* [Exercise objective]: With pictures left out, extract every line between the start of the records below and the line holding "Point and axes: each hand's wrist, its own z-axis", inclusive.

(Recorded data)
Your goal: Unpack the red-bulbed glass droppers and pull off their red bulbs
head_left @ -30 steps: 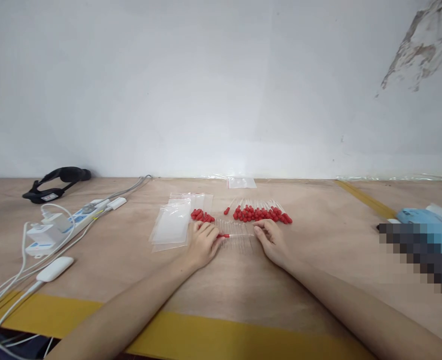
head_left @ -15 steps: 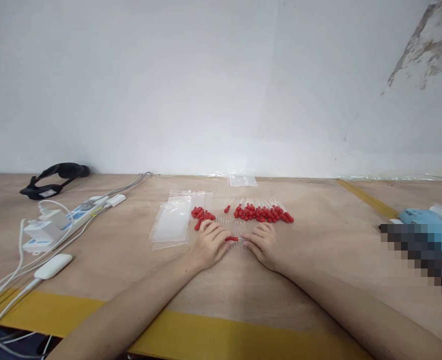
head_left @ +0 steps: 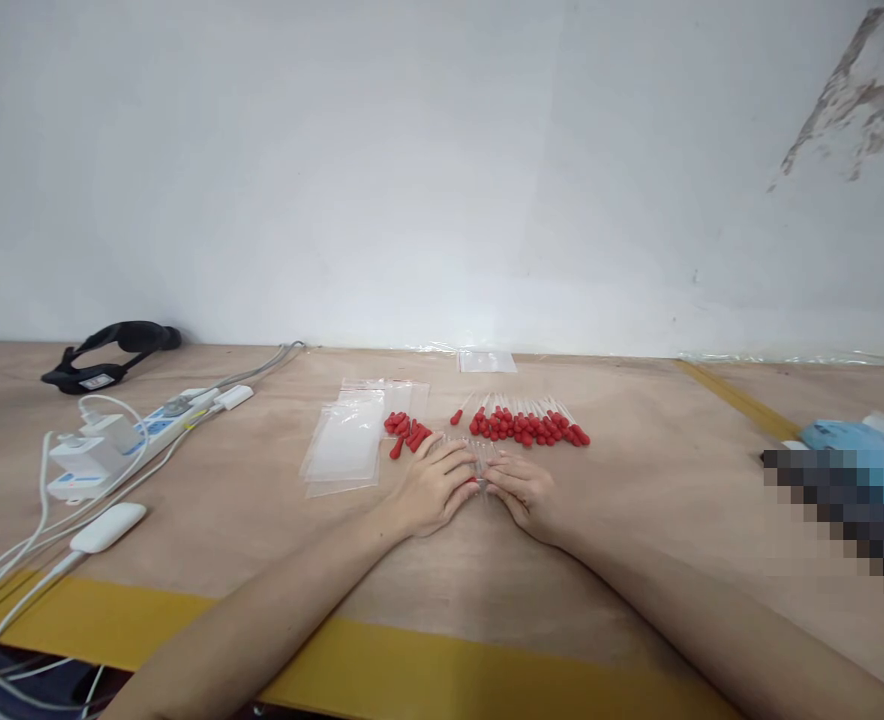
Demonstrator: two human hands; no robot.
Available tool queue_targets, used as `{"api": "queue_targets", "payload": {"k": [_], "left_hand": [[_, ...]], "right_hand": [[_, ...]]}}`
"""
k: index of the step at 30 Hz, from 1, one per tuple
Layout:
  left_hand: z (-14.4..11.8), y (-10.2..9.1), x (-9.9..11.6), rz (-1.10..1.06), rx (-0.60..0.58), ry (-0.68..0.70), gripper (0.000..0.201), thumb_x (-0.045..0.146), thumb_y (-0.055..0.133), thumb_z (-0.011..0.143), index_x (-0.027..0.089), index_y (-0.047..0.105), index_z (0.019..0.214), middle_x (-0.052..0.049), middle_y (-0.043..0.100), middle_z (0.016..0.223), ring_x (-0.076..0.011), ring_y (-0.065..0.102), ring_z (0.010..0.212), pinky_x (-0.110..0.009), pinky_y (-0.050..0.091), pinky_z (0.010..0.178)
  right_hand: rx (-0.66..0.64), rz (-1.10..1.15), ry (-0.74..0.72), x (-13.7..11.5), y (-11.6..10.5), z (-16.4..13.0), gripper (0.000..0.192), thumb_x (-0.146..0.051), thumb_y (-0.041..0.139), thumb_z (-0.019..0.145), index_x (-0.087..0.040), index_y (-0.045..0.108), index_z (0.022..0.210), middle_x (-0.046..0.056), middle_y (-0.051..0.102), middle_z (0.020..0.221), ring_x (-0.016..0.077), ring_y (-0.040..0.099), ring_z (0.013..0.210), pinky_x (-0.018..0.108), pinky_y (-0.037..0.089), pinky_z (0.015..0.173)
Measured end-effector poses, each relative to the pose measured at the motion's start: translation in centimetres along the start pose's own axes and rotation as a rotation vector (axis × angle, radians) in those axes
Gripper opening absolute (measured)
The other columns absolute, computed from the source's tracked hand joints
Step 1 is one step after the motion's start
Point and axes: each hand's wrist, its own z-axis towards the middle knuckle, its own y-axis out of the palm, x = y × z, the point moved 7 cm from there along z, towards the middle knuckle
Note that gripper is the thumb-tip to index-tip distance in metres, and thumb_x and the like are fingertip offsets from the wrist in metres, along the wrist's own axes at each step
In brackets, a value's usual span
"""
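My left hand (head_left: 433,487) and my right hand (head_left: 521,490) lie on the wooden table (head_left: 637,520) with their fingertips meeting. A small red rubber bulb (head_left: 473,481) shows between the fingertips, pinched from the left. My right fingers pinch a thin clear glass tube (head_left: 487,462) that meets it. More clear tubes lie under and just behind the fingers. Behind my right hand lies a row of droppers with red bulbs (head_left: 528,428). A small heap of loose red bulbs (head_left: 406,432) sits behind my left hand.
A stack of clear zip bags (head_left: 344,450) lies left of the bulbs, and one small bag (head_left: 487,361) by the wall. At far left are a power strip (head_left: 112,445) with cables, a white adapter (head_left: 108,527) and a black strap (head_left: 108,360). A blue object (head_left: 847,435) sits right.
Both hands have slid toward each other until the fingertips touch. The red bulb between them is now nearly hidden by the fingers.
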Motion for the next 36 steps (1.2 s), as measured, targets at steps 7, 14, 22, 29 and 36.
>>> {"api": "queue_targets", "payload": {"k": [7,14,22,29,36], "left_hand": [[0.1,-0.3,0.1,-0.015,-0.025,-0.008,0.018,0.026,0.042,0.086,0.020,0.058,0.083,-0.001,0.061,0.103,-0.0187,0.043,0.112,-0.044,0.021,0.102],[0.1,-0.4,0.3,-0.060,-0.067,0.034,0.021,0.025,0.039,0.087,0.020,0.058,0.082,0.000,0.063,0.097,-0.0170,0.046,0.107,-0.043,0.020,0.102],[0.0,-0.1,0.5,-0.092,-0.122,0.049,0.023,0.026,0.036,0.089,0.019,0.057,0.086,-0.001,0.062,0.098,-0.0166,0.046,0.105,-0.042,0.020,0.102],[-0.5,-0.3,0.1,-0.128,-0.102,0.044,0.021,0.023,0.035,0.089,0.020,0.056,0.089,-0.001,0.062,0.098,-0.0163,0.045,0.105,-0.040,0.022,0.101],[-1.8,-2.5,-4.2,-0.144,0.068,-0.249,0.024,0.028,0.035,0.089,0.018,0.057,0.084,-0.005,0.055,0.085,-0.0161,0.050,0.081,-0.031,0.041,0.076]], "right_hand": [[-0.055,-0.007,0.011,-0.5,-0.1,0.2,0.021,-0.016,0.040,0.086,-0.020,0.058,0.097,0.005,0.065,0.089,0.0149,0.056,0.100,0.034,0.043,0.094],[-0.133,-0.093,-0.080,-0.8,0.0,-0.3,0.028,-0.012,0.036,0.085,-0.019,0.056,0.104,0.006,0.063,0.100,0.0158,0.052,0.107,0.038,0.041,0.097],[-0.100,-0.158,-0.216,-2.1,-1.4,-0.2,0.030,-0.008,0.037,0.085,-0.012,0.056,0.109,0.011,0.061,0.106,0.0184,0.047,0.113,0.040,0.039,0.100],[-0.130,-0.138,-0.215,-1.7,-2.8,-0.7,0.035,-0.009,0.033,0.086,-0.016,0.053,0.114,0.009,0.061,0.108,0.0191,0.046,0.114,0.042,0.041,0.098],[-0.010,-0.317,0.220,3.1,-3.6,-1.3,0.027,-0.024,0.042,0.085,-0.021,0.061,0.104,0.005,0.060,0.075,0.0165,0.056,0.074,0.034,0.045,0.071]]}}
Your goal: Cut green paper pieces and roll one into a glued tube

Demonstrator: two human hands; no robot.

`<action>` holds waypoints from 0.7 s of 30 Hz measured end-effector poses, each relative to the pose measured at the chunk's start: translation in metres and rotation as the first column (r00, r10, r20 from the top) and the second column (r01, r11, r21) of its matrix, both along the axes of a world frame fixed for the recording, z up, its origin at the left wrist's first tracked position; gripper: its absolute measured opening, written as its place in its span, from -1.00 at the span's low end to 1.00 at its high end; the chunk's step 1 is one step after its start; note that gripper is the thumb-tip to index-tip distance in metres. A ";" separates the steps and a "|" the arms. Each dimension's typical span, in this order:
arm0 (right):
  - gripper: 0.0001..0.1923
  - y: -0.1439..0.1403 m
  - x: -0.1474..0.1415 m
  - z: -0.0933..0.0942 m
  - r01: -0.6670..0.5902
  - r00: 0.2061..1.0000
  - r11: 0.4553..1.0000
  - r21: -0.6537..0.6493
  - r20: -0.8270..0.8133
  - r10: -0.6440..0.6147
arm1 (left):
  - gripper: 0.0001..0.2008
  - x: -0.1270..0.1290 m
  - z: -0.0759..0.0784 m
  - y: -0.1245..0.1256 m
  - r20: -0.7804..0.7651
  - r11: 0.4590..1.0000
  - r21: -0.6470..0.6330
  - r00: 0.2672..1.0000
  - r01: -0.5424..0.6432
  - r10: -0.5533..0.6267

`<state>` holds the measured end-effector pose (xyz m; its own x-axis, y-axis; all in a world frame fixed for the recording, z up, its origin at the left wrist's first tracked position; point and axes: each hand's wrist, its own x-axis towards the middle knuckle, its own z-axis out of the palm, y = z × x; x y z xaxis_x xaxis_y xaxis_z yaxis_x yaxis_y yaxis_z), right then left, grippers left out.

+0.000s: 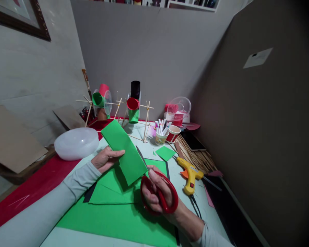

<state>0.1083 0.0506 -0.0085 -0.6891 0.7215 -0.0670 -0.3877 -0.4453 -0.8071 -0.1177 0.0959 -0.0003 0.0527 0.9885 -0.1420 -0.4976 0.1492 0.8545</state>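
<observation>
A rectangular green foam or paper sheet [126, 151] is held up in my left hand [107, 159], its thumb on top and the fingers beneath. My right hand [157, 190] grips red-handled scissors [173, 192], its fingers through the loops. The blades lie at the right edge of the green sheet; one blade shows above it, the other is hidden. Below both hands lie larger green sheets [113, 214] with black pieces under them. A small green piece [165, 153] rests just beyond the scissors.
A yellow glue gun [192, 175] with its cord lies to the right, beside wooden sticks [195, 154] and a phone [193, 140]. Marker cups [161, 138] stand behind. Stick frames with coloured tubes [133, 103] stand at the back. A translucent bowl [76, 144] sits left.
</observation>
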 end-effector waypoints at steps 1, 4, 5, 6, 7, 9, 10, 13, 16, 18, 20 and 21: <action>-0.54 0.001 0.000 -0.001 -0.021 1.000 1.000 0.003 -0.013 0.021 | -0.68 0.000 0.000 0.000 -0.001 1.000 0.005 1.000 0.000 0.000; -0.54 0.004 0.000 -0.004 -0.080 0.997 0.997 -0.001 -0.022 0.080 | -0.66 0.001 -0.001 -0.002 -0.012 1.000 0.007 1.000 0.019 -0.019; -0.53 0.004 0.000 -0.005 -0.092 0.996 0.996 -0.008 -0.017 0.092 | -0.65 0.002 -0.001 -0.003 -0.016 1.000 0.004 1.000 0.027 -0.027; -0.53 0.005 0.000 -0.005 -0.098 0.995 0.995 -0.013 -0.014 0.098 | -0.64 0.003 -0.001 -0.004 -0.021 0.999 0.002 0.999 0.035 -0.035; -0.53 0.005 0.000 -0.005 -0.099 0.995 0.995 -0.016 -0.014 0.099 | -0.64 0.005 -0.001 -0.004 -0.024 0.999 0.001 0.999 0.041 -0.041; -0.53 0.005 0.000 -0.004 -0.082 0.996 0.997 -0.011 -0.023 0.082 | -0.65 0.007 0.000 -0.006 -0.029 0.999 0.003 0.999 0.047 -0.046; -0.52 0.005 0.000 -0.004 -0.074 0.997 0.997 -0.009 -0.027 0.073 | -0.65 0.008 0.000 -0.007 -0.031 0.999 0.004 0.998 0.049 -0.049; -0.48 0.003 0.000 -0.003 -0.027 1.000 0.999 -0.036 -0.013 0.027 | -0.63 0.009 0.001 -0.007 -0.041 0.999 0.000 0.998 0.054 -0.053; -0.34 0.002 0.000 -0.002 0.016 1.000 0.999 -0.042 0.018 -0.015 | -0.62 0.007 -0.001 -0.006 -0.049 0.999 -0.005 0.997 0.053 -0.053; -0.23 0.001 0.000 -0.002 0.012 1.000 0.999 -0.033 0.019 -0.011 | -0.61 0.006 -0.002 -0.005 -0.054 0.999 -0.005 0.997 0.048 -0.048; -0.17 0.001 0.001 -0.001 -0.007 1.000 0.999 -0.034 0.008 0.007 | -0.61 0.006 -0.002 -0.005 -0.061 0.999 -0.003 0.997 0.049 -0.049; -0.16 0.000 0.001 -0.001 -0.018 1.000 0.999 -0.030 -0.001 0.018 | -0.61 0.007 -0.002 -0.006 -0.063 0.999 -0.001 0.997 0.052 -0.052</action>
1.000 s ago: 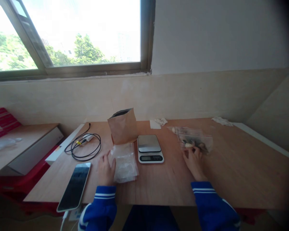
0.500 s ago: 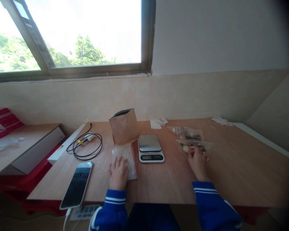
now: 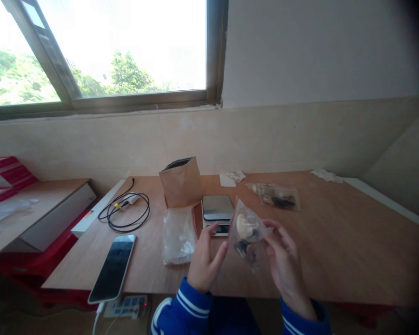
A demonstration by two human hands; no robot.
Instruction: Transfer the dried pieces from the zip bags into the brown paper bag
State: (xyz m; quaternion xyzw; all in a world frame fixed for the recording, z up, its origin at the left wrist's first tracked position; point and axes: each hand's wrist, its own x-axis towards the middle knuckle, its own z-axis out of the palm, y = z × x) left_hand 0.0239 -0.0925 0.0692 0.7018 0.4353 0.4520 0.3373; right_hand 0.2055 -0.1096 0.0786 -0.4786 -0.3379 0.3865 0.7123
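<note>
Aloft, clear bag (image 3: 248, 235) in right hand (image 3: 285, 256), pale and dark pieces (image 3: 244, 227) inside

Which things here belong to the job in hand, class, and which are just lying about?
Likely in use: held filled bag; other filled bags; flat clear bags; scale; brown paper bag.
Probably just lying about: phone; coiled cable; crumpled white scraps.

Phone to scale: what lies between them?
In the head view, clear plastic bags lie between the phone and the scale; the left hand partly hides the scale's near end.
</note>
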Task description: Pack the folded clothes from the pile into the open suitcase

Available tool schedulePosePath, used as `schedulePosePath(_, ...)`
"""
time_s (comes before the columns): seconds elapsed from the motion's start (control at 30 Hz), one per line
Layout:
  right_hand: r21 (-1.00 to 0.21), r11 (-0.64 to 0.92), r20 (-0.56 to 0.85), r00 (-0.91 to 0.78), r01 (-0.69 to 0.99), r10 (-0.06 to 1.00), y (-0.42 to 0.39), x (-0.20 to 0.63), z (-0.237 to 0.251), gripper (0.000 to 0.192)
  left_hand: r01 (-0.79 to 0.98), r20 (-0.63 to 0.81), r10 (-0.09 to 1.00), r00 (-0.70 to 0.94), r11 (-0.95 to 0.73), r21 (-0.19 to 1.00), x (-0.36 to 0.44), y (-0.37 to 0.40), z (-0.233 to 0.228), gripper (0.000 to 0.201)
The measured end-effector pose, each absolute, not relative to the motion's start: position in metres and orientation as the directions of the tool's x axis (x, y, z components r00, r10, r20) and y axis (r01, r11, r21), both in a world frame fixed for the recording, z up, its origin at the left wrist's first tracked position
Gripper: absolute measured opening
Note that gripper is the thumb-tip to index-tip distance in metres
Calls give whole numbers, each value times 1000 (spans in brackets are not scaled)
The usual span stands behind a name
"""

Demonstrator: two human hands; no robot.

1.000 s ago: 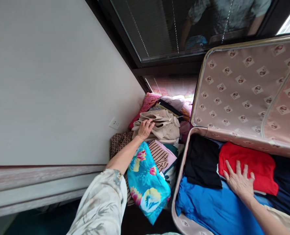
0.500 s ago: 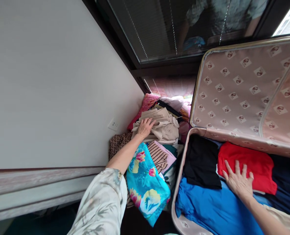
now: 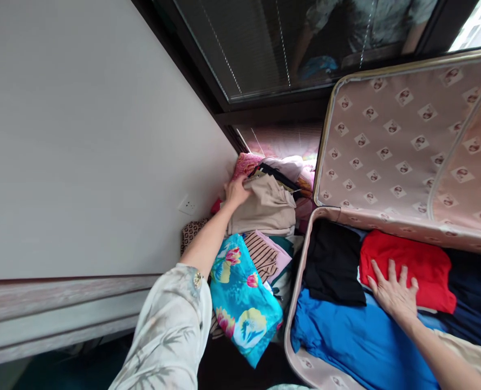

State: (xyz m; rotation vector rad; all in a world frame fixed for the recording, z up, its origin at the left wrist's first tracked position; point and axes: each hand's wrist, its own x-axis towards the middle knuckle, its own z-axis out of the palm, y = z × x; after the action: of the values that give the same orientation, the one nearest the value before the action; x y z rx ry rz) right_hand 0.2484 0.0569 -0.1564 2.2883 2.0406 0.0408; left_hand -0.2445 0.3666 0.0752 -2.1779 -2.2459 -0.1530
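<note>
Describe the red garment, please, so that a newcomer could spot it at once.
Find the open suitcase on the right. In its lower half, the red garment lies under the right hand, between black cloth and navy cloth. Its bright red sets it apart.

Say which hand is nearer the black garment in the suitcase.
Right. The right hand lies on the red garment beside the black garment; the left hand is farther, outside the suitcase, at beige clothes.

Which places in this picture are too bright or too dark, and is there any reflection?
Head view: daylight nearly washes out the top-right window and glares behind the clothes pile; head view: the dark glass carries a person's dim reflection; head view: the black cloth loses most detail.
</note>
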Motion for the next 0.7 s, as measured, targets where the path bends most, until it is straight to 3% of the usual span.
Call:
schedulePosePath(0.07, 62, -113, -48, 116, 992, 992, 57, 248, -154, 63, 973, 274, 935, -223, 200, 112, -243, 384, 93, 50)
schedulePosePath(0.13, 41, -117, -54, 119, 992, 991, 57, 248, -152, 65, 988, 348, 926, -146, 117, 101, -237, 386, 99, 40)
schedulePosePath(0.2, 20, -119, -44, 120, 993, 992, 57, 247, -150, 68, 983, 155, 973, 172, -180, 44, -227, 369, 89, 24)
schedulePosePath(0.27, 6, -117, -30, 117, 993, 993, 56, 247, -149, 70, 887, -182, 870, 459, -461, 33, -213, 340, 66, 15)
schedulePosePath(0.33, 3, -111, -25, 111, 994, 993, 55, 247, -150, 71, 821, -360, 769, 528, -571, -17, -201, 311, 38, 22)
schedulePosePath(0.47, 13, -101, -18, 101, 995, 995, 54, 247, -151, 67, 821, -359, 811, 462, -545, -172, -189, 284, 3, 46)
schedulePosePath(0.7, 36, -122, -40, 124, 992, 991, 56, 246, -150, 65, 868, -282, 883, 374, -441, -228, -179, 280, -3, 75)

* [Reply]:
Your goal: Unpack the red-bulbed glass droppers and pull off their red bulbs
head_left @ -30 steps: 
head_left @ -15 steps: 
head_left @ +0 steps: 
Demonstrator: two human hands; no robot.
Available tool queue_targets, used as `{"api": "queue_targets", "payload": {"k": [_], "left_hand": [[_, ...]], "right_hand": [[_, ...]]}}`
"""
k: index of the step at 30 Hz, from 1, one per tuple
Layout:
  left_hand: z (-14.4..11.8), y (-10.2..9.1), x (-9.9..11.6), rz (-1.10..1.06), rx (-0.60..0.58), ry (-0.68..0.70), gripper (0.000..0.201), thumb_x (-0.045..0.146), thumb_y (-0.055..0.133), thumb_z (-0.011..0.143), index_x (-0.027..0.089), index_y (-0.047..0.105), index_z (0.019..0.214), middle_x (-0.052..0.049), middle_y (-0.043..0.100), middle_z (0.016..0.223), ring_x (-0.076..0.011), ring_y (-0.065..0.102), ring_z (0.010..0.212), pinky_x (-0.110..0.009), pinky_y (-0.050..0.091), pinky_z (0.010..0.178)
  right_hand: rx (-0.66..0.64), rz (-1.10..1.15), ry (-0.74..0.72), x (-13.7..11.5), y (-11.6..10.5), z (-16.4..13.0), gripper (0.000..0.192), thumb_x (-0.146..0.051), thumb_y (-0.041..0.139), thumb_z (-0.019..0.145), index_x (-0.087..0.040), index_y (-0.045..0.108), index_z (0.022..0.210), middle_x (-0.046..0.056), middle_y (-0.051..0.102), middle_z (0.020..0.221), ring_x (-0.016..0.077), ring_y (-0.040..0.099), ring_z (0.013..0.210), pinky_x (-0.018..0.108), pinky_y (-0.037..0.089), pinky_z (0.015..0.173)
Measured end-effector poses, each relative to the pose measured at the motion's start: translation in centimetres along the start pose's own axes and rotation as a rotation vector (axis × angle, radians) in those axes
Gripper opening absolute (measured)
The other columns absolute, computed from the source's tracked hand joints
Step 1 is one step after the motion's start
Point and axes: each hand's wrist, its own z-axis towards the middle knuckle, its own y-axis out of the palm, x = y × z, the point moved 7 cm from there along z, towards the middle knuckle

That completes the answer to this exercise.